ACTIVITY
Keeping every word the same, return the listing from its first line until the line holding "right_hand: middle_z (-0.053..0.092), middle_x" has been returned as well.

DATA SECTION
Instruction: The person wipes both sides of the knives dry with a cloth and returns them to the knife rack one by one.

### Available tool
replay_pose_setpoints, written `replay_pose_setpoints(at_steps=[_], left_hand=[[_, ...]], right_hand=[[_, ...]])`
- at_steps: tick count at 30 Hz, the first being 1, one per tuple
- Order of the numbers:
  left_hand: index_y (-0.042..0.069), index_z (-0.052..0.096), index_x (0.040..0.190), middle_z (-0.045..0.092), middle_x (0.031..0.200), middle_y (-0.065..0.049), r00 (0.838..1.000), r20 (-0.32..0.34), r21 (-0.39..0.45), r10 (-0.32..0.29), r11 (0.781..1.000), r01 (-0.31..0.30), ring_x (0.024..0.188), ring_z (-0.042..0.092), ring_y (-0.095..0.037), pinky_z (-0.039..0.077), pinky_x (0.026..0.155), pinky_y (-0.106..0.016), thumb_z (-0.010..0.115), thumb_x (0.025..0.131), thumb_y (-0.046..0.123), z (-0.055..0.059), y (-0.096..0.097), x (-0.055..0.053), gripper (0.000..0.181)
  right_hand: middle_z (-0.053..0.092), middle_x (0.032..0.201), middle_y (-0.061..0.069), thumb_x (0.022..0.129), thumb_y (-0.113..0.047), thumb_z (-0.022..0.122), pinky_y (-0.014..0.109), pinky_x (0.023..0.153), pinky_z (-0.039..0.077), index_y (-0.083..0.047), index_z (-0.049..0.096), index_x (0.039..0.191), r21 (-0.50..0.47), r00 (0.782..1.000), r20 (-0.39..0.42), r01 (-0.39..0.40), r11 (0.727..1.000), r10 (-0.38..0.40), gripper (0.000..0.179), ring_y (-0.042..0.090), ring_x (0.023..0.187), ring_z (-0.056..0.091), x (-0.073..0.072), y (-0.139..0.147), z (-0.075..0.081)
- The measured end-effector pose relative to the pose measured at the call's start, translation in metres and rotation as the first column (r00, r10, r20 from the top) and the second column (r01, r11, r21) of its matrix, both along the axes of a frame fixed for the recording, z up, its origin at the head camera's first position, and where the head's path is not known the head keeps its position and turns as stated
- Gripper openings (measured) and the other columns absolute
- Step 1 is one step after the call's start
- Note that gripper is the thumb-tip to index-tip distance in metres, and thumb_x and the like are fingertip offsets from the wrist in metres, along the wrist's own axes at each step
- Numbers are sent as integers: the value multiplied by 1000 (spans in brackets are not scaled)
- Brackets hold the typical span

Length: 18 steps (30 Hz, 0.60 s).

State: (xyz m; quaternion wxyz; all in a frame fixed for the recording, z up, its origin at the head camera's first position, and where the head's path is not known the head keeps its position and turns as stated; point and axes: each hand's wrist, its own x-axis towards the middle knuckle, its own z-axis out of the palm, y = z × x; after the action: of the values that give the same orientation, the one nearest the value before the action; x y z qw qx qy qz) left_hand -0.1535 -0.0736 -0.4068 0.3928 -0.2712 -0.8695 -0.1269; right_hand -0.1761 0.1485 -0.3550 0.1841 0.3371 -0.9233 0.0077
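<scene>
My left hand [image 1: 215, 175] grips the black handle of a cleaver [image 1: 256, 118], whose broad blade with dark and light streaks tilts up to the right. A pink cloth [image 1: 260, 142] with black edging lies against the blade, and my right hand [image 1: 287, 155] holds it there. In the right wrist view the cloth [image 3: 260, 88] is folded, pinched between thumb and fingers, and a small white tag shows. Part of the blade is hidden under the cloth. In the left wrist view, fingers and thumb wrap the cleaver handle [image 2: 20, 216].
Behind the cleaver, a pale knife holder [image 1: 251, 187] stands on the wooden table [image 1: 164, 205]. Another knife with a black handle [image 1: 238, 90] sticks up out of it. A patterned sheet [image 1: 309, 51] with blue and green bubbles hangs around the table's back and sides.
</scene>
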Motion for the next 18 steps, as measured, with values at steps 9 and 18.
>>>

WRITTEN RESPONSE
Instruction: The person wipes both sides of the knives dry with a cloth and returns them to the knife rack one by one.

### Available tool
replay_pose_setpoints, written `replay_pose_setpoints(at_steps=[_], left_hand=[[_, ...]], right_hand=[[_, ...]])`
- at_steps: tick count at 30 Hz, the first being 1, one per tuple
- Order of the numbers:
  left_hand: index_y (-0.042..0.069), index_z (-0.052..0.096), index_x (0.040..0.190), middle_z (-0.045..0.092), middle_x (0.031..0.200), middle_y (-0.065..0.049), r00 (0.838..1.000), r20 (-0.32..0.34), r21 (-0.39..0.45), r10 (-0.32..0.29), r11 (0.781..1.000), r01 (-0.31..0.30), ring_x (0.024..0.188), ring_z (-0.042..0.092), ring_y (-0.095..0.037), pinky_z (-0.039..0.077), pinky_x (0.026..0.155), pinky_y (-0.106..0.016), thumb_z (-0.010..0.115), thumb_x (0.025..0.131), thumb_y (-0.046..0.123), z (-0.055..0.059), y (-0.096..0.097), x (-0.055..0.053), gripper (0.000..0.181)
  right_hand: middle_z (-0.053..0.092), middle_x (0.032..0.201), middle_y (-0.061..0.069), thumb_x (0.022..0.129), thumb_y (-0.113..0.047), thumb_z (-0.022..0.122), pinky_y (-0.014..0.109), pinky_x (0.023..0.153), pinky_z (-0.039..0.077), index_y (-0.083..0.047), index_z (-0.049..0.096), index_x (0.039..0.191), r21 (-0.50..0.47), r00 (0.782..1.000), r20 (-0.39..0.42), r01 (-0.39..0.40), r11 (0.727..1.000), r10 (-0.38..0.40), gripper (0.000..0.179), ring_y (-0.042..0.090), ring_x (0.023..0.187), ring_z (-0.056..0.091), x (-0.073..0.072), y (-0.139..0.147), z (-0.075..0.081)

There is nothing more to the output.